Exercise requirements: To complete the exercise, write out all the data exactly.

[Records from a dataset]
··········

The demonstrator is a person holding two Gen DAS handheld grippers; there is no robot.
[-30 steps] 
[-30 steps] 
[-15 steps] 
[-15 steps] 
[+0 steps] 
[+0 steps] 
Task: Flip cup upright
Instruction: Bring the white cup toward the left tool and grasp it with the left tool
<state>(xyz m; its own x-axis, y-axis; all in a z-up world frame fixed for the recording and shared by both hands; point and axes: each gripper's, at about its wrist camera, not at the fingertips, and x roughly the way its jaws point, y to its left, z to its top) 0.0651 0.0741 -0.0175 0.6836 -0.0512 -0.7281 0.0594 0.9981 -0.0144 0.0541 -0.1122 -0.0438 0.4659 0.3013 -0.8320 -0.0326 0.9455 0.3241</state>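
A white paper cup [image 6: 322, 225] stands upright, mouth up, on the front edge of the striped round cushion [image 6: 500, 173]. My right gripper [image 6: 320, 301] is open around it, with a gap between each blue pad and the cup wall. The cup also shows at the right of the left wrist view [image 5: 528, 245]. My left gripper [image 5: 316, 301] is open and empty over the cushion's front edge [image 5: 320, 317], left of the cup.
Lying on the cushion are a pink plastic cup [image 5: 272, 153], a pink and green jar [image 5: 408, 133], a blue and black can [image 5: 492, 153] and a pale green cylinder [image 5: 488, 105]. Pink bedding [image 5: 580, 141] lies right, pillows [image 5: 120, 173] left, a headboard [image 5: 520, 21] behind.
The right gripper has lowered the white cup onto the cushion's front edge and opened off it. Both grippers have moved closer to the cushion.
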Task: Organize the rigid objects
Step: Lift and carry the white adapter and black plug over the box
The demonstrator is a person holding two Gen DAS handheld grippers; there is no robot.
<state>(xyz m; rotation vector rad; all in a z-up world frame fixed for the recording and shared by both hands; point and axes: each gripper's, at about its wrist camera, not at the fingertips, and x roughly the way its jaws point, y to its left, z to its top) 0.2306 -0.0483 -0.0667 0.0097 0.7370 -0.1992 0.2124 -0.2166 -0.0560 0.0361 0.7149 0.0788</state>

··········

Response to this task:
The demonstrator is a person holding two Gen DAS handheld grippers; there is no robot.
[-30 steps] 
[-30 steps] 
[-15 steps] 
[-15 steps] 
[+0 steps] 
[+0 steps] 
Task: Flip cup upright
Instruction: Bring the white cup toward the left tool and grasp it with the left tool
<state>(xyz m; its own x-axis, y-axis; all in a z-up world frame fixed for the recording and shared by both hands; point and axes: each gripper's, at about its wrist camera, not at the fingertips, and x roughly the way its jaws point, y to its left, z to its top) 0.0651 0.0741 -0.0175 0.6836 -0.0512 -0.7281 0.0594 0.9981 -0.0144 0.0541 -0.1122 -0.0438 0.4659 0.3013 -0.8320 -0.0326 0.9455 0.3241</state>
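A white paper cup [image 6: 322, 225] stands upright, mouth up, on the front edge of the striped round cushion [image 6: 500, 173]. My right gripper [image 6: 320, 301] is open around it, with a gap between each blue pad and the cup wall. The cup also shows at the right of the left wrist view [image 5: 528, 245]. My left gripper [image 5: 316, 301] is open and empty over the cushion's front edge [image 5: 320, 317], left of the cup.
Lying on the cushion are a pink plastic cup [image 5: 272, 153], a pink and green jar [image 5: 408, 133], a blue and black can [image 5: 492, 153] and a pale green cylinder [image 5: 488, 105]. Pink bedding [image 5: 580, 141] lies right, pillows [image 5: 120, 173] left, a headboard [image 5: 520, 21] behind.
The right gripper has lowered the white cup onto the cushion's front edge and opened off it. Both grippers have moved closer to the cushion.
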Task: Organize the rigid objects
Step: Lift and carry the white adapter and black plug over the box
The demonstrator is a person holding two Gen DAS handheld grippers; there is no robot.
<state>(xyz m; rotation vector rad; all in a z-up world frame fixed for the recording and shared by both hands; point and axes: each gripper's, at about its wrist camera, not at the fingertips, and x roughly the way its jaws point, y to its left, z to its top) 0.2306 -0.0483 -0.0667 0.0097 0.7370 -0.1992 0.2124 -0.2166 -0.0560 0.0361 0.7149 0.0788</state>

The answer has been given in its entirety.